La nouveauté la plus marquante de l'OST est la séparation radicale entre ceux qui conçoivent (la maîtrise) et ceux qui produisent (les ouvriers spécialisés). Pour Taylor, l'ouvrier n'est pas là pour penser, mais pour exécuter des gestes savamment calculés pour lui. Tout travail intellectuel doit être enlevé de l'atelier pour être concentré dans les bureaux de planification et d'organisation de l'entreprise. Ces bureaux ont pour fonction de parcelliser le processus de production de manière à ce qu'il soit le plus efficace possible. Afin d'améliorer la productivité, l'élimination des facteurs d'inefficacité dans le travail est préconisée : suppression des temps morts et des files d'attente (matières devant les postes de travail, en-cours de production) et augmentation des rendements (des matières, des machines, de la main-d'œuvre. L'encadrement a pour rôle d'étudier minutieusement les temps et les mouvements, puis de transmettre les nouveaux paramètres plus efficaces aux ouvriers. Ces ouvriers sont encouragés à être performant par un système de prime.

Concrètement, l'OST repose sur la rationalisation du travail qui comporte plusieurs phases : tout d'abord, une phase d'observation et d'analyse du travail à effectuer afin de le décomposer en tâches élémentaires. Puis chaque élément analysé fait l'objet d'une étude critique : les positions, les gestes, les outils, les équipements, les matières, les emplacements, le déplacement des flux sont soumis à l'examen en vue de majorer leur efficacité. Le travail est ensuite recomposé de manière à éviter les déplacements et les gestes inutiles (arrêts, transports, attentes déplacements) et en combinant ceux qui peuvent être accomplis simultanément.

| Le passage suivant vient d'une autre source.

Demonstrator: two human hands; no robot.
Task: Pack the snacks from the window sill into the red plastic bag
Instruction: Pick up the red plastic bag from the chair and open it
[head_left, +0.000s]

Il s'agit non seulement de repenser l'agencement des postes de travail (emplacement, orientation, accessibilité des outils et des matières), mais aussi d'améliorer les équipements et les outillages utilisés par des études d'ergonomie, technique ayant pour but l'adaptation du travail à l'homme. Une quatrième étape consiste en la détermination des temps d'exécution nécessaires pour les opérations. Enfin, des fiches d'instruction sont rédigées et la nouvelle organisation du travail est mise en pratique, encadrée par des formations et un suivi d'exécution.

L'OST a permis un véritable progrès dans l'efficacité économique caractérisée par des gains de productivité, une baisse des coûts de production, une régularité de la qualité des fabrications, une production en série et une consommation de masse. Son bilan social est en revanche désastreux puisqu'elle entraîne une hausse de l'absentéisme, elle engendre aussi un turn-over (rotation du personnel), un manque de motivation, une indifférence et une apathie, des conflits avec la maîtrise, des conflits collectifs du travail (grève) et une médiocre qualité du travail. D'une manière générale, les limites de l'OST résultent tant du contenu du travail (trop restreint) que des conditions de travail (trop défavorables : facteurs d'ambiance, cadences de travail). Les tendances contemporaines de l'organisation du travail ont donc cherché à remédier aux effets néfastes du taylorisme.

Fondée et représentée principalement par des ingénieurs et des techniciens, l'accent est mis sur les impératifs techniques et matériels de la production. L'entreprise est envisagée comme un ensemble de postes de travail où l'homme apparaît de manière secondaire par rapport à l'ensemble productif. Son fond théorique est la microéconomie classique qui ne prend en compte dans la fonction de satisfaction la seule variable du revenu monétaire. Elle sous-estime donc la complexité des motivations, notamment les motivations non pécuniaires.